Exercise aim
Retype, word for word, each line between the lines holding "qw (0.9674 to" and "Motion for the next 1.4", inclusive, and leave the rest of the data alone.
Task input Block Start
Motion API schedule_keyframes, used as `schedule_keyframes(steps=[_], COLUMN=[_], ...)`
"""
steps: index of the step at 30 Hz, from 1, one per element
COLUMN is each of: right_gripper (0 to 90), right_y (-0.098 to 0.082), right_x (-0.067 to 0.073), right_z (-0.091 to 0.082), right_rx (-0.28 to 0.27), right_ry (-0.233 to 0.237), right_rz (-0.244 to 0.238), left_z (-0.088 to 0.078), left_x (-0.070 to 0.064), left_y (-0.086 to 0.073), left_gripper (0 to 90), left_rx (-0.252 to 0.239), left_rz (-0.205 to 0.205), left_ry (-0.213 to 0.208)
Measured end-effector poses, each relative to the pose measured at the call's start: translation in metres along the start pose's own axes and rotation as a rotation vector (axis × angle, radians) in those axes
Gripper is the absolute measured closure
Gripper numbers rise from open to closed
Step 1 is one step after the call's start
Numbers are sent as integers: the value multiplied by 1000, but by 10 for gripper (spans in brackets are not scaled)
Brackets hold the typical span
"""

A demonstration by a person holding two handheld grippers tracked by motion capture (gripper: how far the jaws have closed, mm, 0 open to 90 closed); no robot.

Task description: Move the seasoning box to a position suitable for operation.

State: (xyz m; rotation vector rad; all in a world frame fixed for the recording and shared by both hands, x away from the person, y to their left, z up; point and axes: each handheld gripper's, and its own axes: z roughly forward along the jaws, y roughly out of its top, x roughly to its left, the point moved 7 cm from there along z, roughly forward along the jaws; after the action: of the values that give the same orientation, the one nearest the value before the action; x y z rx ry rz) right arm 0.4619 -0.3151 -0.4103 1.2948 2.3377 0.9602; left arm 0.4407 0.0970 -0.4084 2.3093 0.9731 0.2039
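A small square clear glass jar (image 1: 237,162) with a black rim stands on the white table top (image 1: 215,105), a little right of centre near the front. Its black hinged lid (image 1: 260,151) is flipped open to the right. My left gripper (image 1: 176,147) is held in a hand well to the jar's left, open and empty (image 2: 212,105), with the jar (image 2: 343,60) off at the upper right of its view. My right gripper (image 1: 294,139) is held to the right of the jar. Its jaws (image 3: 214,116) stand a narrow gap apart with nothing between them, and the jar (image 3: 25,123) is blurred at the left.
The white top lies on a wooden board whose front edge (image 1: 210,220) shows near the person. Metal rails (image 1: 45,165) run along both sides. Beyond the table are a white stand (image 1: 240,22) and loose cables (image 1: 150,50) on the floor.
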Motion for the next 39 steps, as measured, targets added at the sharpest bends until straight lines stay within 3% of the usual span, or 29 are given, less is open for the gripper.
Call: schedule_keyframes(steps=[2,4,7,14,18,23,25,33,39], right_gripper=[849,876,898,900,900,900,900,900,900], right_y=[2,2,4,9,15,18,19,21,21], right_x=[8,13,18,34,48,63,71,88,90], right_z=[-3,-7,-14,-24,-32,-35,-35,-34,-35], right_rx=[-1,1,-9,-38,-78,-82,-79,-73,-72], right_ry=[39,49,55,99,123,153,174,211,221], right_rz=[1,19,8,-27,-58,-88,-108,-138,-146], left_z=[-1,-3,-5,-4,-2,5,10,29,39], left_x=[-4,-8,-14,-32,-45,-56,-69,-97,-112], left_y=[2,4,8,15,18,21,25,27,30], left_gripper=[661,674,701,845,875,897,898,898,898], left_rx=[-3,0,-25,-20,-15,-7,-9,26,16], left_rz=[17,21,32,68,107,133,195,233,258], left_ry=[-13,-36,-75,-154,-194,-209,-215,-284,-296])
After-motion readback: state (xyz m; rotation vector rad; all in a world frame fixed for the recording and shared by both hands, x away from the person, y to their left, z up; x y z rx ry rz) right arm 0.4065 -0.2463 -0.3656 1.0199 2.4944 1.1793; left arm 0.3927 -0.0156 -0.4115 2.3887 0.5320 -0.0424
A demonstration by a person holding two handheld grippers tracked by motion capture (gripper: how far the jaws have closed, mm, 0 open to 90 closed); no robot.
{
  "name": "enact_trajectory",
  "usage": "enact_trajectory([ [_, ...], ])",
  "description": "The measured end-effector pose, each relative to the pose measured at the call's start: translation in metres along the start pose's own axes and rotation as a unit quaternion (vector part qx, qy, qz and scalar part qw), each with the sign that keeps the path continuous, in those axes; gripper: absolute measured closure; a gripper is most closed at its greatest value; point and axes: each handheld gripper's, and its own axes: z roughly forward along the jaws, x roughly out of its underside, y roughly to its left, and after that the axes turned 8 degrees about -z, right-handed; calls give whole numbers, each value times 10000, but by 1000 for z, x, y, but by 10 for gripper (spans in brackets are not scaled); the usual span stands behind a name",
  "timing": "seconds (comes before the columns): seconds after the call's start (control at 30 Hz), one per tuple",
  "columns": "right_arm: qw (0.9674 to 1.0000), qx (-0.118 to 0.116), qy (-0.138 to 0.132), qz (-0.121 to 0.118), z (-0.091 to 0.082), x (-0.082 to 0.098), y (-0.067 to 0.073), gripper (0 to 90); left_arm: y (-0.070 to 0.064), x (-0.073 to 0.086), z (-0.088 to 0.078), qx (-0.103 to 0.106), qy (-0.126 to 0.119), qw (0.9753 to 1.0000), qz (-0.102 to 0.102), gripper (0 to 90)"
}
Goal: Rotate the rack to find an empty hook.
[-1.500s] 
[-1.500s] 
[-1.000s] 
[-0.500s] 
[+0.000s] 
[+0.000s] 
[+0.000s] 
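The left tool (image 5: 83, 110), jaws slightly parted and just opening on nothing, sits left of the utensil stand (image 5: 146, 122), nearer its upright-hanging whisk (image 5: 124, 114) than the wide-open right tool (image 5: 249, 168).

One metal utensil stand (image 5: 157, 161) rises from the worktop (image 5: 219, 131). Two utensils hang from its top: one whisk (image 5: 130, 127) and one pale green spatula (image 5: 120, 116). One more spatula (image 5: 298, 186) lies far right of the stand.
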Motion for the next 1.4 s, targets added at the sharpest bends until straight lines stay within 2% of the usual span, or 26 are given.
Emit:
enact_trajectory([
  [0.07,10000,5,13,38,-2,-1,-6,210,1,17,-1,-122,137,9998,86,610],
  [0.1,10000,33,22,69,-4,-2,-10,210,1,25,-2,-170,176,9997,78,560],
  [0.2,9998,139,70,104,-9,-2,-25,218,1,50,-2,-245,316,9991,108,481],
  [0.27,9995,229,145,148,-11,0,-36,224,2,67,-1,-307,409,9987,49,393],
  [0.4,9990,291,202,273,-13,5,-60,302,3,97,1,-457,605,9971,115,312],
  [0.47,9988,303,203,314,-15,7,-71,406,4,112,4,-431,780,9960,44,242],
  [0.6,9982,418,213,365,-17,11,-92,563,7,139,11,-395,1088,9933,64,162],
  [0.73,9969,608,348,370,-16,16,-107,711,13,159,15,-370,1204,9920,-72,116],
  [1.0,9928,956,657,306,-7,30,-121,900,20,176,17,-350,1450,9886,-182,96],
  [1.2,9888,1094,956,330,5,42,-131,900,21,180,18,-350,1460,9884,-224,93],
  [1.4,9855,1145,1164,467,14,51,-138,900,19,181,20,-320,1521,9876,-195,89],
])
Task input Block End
Output for this exercise
  "columns": "right_arm: qw (0.9674 to 1.0000), qx (-0.118 to 0.116), qy (-0.138 to 0.132), qz (-0.121 to 0.118), z (-0.091 to 0.082), x (-0.082 to 0.098), y (-0.067 to 0.073), gripper (0 to 90); left_arm: y (-0.070 to 0.064), x (-0.073 to 0.086), z (-0.088 to 0.078), qx (-0.103 to 0.106), qy (-0.126 to 0.119), qw (0.9753 to 1.0000), qz (-0.102 to 0.102), gripper (0 to 90)"
}
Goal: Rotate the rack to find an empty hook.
[-1.500s] 
[-1.500s] 
[-1.000s] 
[-0.500s] 
[+0.000s] 
[+0.000s] 
[+0.000s] 
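The left tool (image 5: 83, 110), jaws slightly parted and just opening on nothing, sits left of the utensil stand (image 5: 146, 122), nearer its upright-hanging whisk (image 5: 124, 114) than the wide-open right tool (image 5: 249, 168).

One metal utensil stand (image 5: 157, 161) rises from the worktop (image 5: 219, 131). Two utensils hang from its top: one whisk (image 5: 130, 127) and one pale green spatula (image 5: 120, 116). One more spatula (image 5: 298, 186) lies far right of the stand.
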Motion for the next 1.4 s, targets added at the sharpest bends until straight lines stay within 2% of the usual span, or 26 are given.

The exercise is complete.